Pucky_wins · October 21, 2020, 8:01am

Hi

I can’t start lxd. There was a hard drive failure and despite my drives being mirrored lxd died and won’t restart. Here are the debug logs. Please advise?

DBUG[10-21|09:57:52] Connecting to a local LXD over a Unix socket 
DBUG[10-21|09:57:52] Sending request to LXD                   method=GET url=http://unix.socket/1.0 etag=
INFO[10-21|09:57:52] LXD 4.0.3 is starting in normal mode     path=/var/snap/lxd/common/lxd
INFO[10-21|09:57:52] Kernel uid/gid map: 
INFO[10-21|09:57:52]  - u 0 0 4294967295 
INFO[10-21|09:57:52]  - g 0 0 4294967295 
INFO[10-21|09:57:52] Configured LXD uid/gid map: 
INFO[10-21|09:57:52]  - u 0 1000000 1000000000 
INFO[10-21|09:57:52]  - g 0 1000000 1000000000 
INFO[10-21|09:57:52] Kernel features: 
INFO[10-21|09:57:52]  - closing multiple file descriptros efficiently: no 
INFO[10-21|09:57:52]  - netnsid-based network retrieval: yes 
INFO[10-21|09:57:52]  - pidfds: yes 
INFO[10-21|09:57:52]  - uevent injection: yes 
INFO[10-21|09:57:52]  - seccomp listener: yes 
INFO[10-21|09:57:52]  - seccomp listener continue syscalls: yes 
INFO[10-21|09:57:52]  - seccomp listener add file descriptors: no 
INFO[10-21|09:57:52]  - safe native terminal allocation : no 
INFO[10-21|09:57:52]  - unprivileged file capabilities: yes 
INFO[10-21|09:57:52]  - cgroup layout: hybrid 
WARN[10-21|09:57:52]  - Couldn't find the CGroup blkio.weight, I/O weight limits will be ignored 
WARN[10-21|09:57:52]  - Couldn't find the CGroup memory swap accounting, swap limits will be ignored 
INFO[10-21|09:57:52]  - shiftfs support: yes 
INFO[10-21|09:57:52] Initializing local database 
DBUG[10-21|09:57:52] Initializing database gateway 
DBUG[10-21|09:57:52] Start database node                      id=6 address=10.3.0.60:8443 role=spare
EROR[10-21|09:57:52] Failed to start the daemon: Failed to start dqlite server: raft_start(): io: load closed segment 0000000000077825-0000000000079365: entries batch 58 starting at byte 3071496: entries count in preamble is zero 
INFO[10-21|09:57:52] Starting shutdown sequence 
DBUG[10-21|09:57:52] Not unmounting temporary filesystems (containers are still running) 
Error: Failed to start dqlite server: raft_start(): io: load closed segment 0000000000077825-0000000000079365: entries batch 58 starting at byte 3071496: entries count in preamble is zero

Pucky_wins · October 21, 2020, 11:24am

Rebooting the server fixed the problem. I’m still actually curious as to what you would do if the database on a node got corrupted. Is there a way to rebuild things?
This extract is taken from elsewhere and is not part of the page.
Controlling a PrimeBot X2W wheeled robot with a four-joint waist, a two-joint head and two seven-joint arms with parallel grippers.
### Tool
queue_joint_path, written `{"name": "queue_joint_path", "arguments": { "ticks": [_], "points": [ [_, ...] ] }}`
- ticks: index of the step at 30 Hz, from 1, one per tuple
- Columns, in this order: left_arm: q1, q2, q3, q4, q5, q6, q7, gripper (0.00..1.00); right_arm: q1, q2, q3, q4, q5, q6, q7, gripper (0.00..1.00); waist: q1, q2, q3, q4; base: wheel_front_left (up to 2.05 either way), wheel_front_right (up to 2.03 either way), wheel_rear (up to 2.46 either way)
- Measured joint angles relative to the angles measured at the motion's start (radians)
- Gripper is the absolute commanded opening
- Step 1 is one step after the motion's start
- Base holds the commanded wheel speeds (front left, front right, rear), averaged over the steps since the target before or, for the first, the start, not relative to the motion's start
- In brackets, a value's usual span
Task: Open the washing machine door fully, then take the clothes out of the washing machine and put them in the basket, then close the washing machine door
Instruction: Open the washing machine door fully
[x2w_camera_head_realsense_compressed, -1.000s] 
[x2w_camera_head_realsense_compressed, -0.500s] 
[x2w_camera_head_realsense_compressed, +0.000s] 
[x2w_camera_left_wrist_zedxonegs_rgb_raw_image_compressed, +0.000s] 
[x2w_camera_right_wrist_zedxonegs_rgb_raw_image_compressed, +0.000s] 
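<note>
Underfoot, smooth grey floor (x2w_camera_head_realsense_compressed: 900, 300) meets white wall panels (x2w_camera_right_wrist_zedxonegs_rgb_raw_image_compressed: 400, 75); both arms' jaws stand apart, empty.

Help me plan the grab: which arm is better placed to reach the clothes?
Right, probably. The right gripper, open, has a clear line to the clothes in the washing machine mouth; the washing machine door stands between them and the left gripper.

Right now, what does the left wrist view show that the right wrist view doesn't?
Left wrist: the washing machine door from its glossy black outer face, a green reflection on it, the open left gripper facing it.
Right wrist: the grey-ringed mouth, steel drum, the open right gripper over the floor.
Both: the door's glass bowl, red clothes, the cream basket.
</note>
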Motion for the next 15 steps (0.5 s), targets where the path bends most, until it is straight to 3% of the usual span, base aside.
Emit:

freeekanayaka · October 21, 2020, 11:52am

It’s quite weird that just rebooting fixed the problem. The error you reported should happen all the times you try to restart LXD from a corrupted on-disk state. Are you sure that the data on disk didn’t change?

Pucky_wins · October 22, 2020, 7:01am

There is a possibility that after the reboot it came back on the other drive in the raid and rolled back the change.